SSBP1 Upregulation In Colorectal Cancer Regulates Mitochondrial Mass

Affiliations

SSBP1 Upregulation In Colorectal Cancer Regulates Mitochondrial Mass

Yongping Yang et al. Cancer Manag Res. .

Abstract

Background: Colorectal cancers (CRC) are one of the most common forms of cancer seen worldwide, and also remain difficult to treat despite recent advances in chemotherapy. Although significant progress has been made in recent years towards precision medicine and mutation-guided therapy, common mechanisms that underlie tumor growth and progression remain incompletely understood.

Methods: Tumor tissue and nearby unaffected tissue were collected from >15 patients at each stage of CRC, from which we generated representative proteomics profiles of three stages. Bioinformatics analysis was performed to discover common differences that may be shared between the representative profiles and across larger cohorts. Flow cytometry was then used to identify functional consequences of SSBP1 depletion in cell lines, since its expression level was consistently increased in tumor cells across all of the datasets analyzed.

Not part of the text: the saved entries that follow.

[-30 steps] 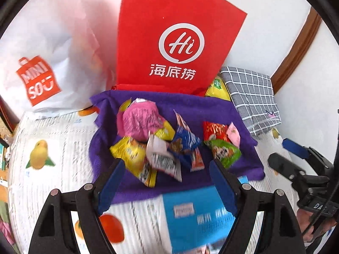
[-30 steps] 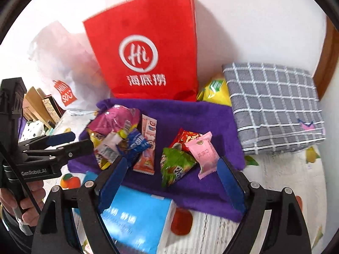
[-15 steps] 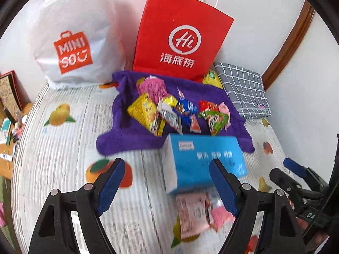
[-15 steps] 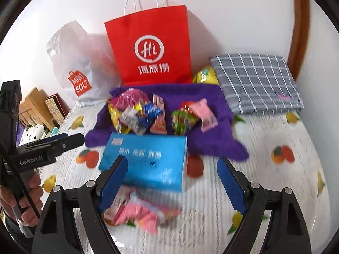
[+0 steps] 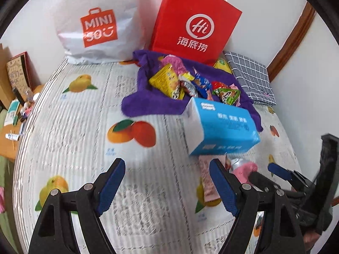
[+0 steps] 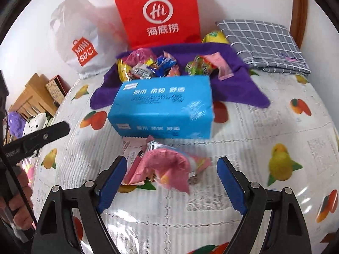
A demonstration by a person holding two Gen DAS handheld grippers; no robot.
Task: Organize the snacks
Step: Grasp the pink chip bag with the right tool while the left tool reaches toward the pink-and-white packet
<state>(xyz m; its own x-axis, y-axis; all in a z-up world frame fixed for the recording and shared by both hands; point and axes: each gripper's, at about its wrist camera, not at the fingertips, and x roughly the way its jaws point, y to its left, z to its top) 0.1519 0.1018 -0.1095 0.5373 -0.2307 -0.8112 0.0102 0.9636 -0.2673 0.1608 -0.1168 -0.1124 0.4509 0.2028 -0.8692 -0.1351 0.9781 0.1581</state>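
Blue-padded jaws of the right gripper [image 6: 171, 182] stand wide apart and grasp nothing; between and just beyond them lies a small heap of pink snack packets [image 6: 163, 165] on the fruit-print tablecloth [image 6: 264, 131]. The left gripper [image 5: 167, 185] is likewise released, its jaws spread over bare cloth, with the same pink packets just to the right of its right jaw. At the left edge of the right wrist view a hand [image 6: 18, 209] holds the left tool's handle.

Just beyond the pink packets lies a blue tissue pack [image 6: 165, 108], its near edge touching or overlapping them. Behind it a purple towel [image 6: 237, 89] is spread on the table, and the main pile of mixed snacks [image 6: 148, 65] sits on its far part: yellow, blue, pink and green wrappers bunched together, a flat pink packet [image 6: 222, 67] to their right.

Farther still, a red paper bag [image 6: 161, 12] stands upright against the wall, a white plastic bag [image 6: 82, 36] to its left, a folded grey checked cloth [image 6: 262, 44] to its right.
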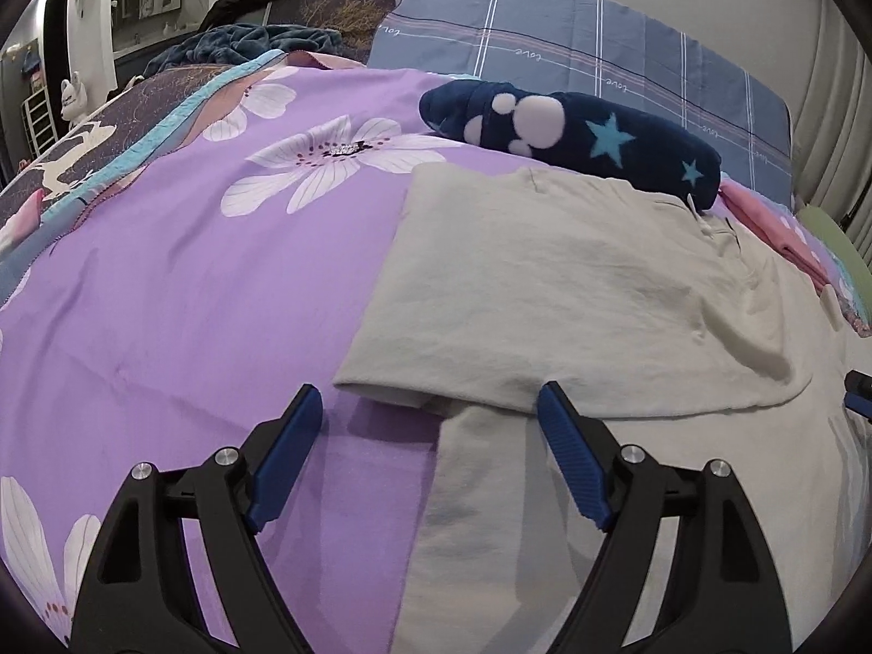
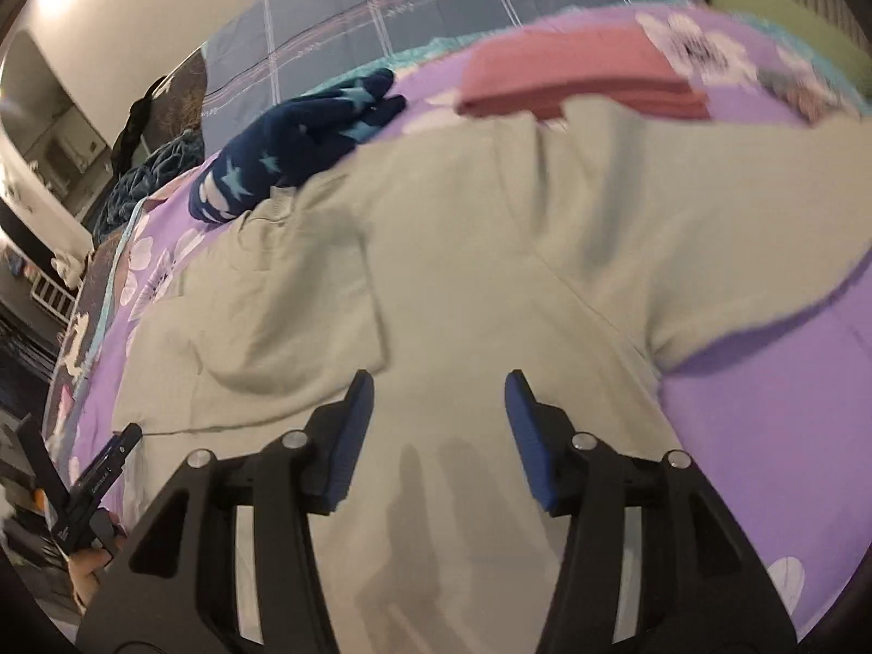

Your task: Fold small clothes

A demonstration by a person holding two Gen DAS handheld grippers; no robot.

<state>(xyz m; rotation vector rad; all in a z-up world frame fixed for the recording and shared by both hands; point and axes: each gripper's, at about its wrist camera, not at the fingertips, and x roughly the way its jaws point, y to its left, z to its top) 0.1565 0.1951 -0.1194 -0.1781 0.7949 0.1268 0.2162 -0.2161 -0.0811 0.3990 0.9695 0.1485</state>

Results: Direct comparison of CRC tumor and unaffected tissue at each stage demonstrated that a number of proteins involved in mitochondrial function displayed significantly altered expression patterns. Depletion of SSBP1 in colon cancer cell lines was able to trigger loss of mitochondrial mass and an increase in tumor cell death, and this effect that was further accentuated in the presence of the common chemotherapy drug cisplatin.

Conclusion: Mitochondrial biogenesis and maintenance may play an important part in tumor cell survival during CRC progression, and may be a useful target for directed inhibition or adjuvant targeting in the cases of cisplatin resistance.

Keywords: SSBP1; colorectal cancer; proteomics.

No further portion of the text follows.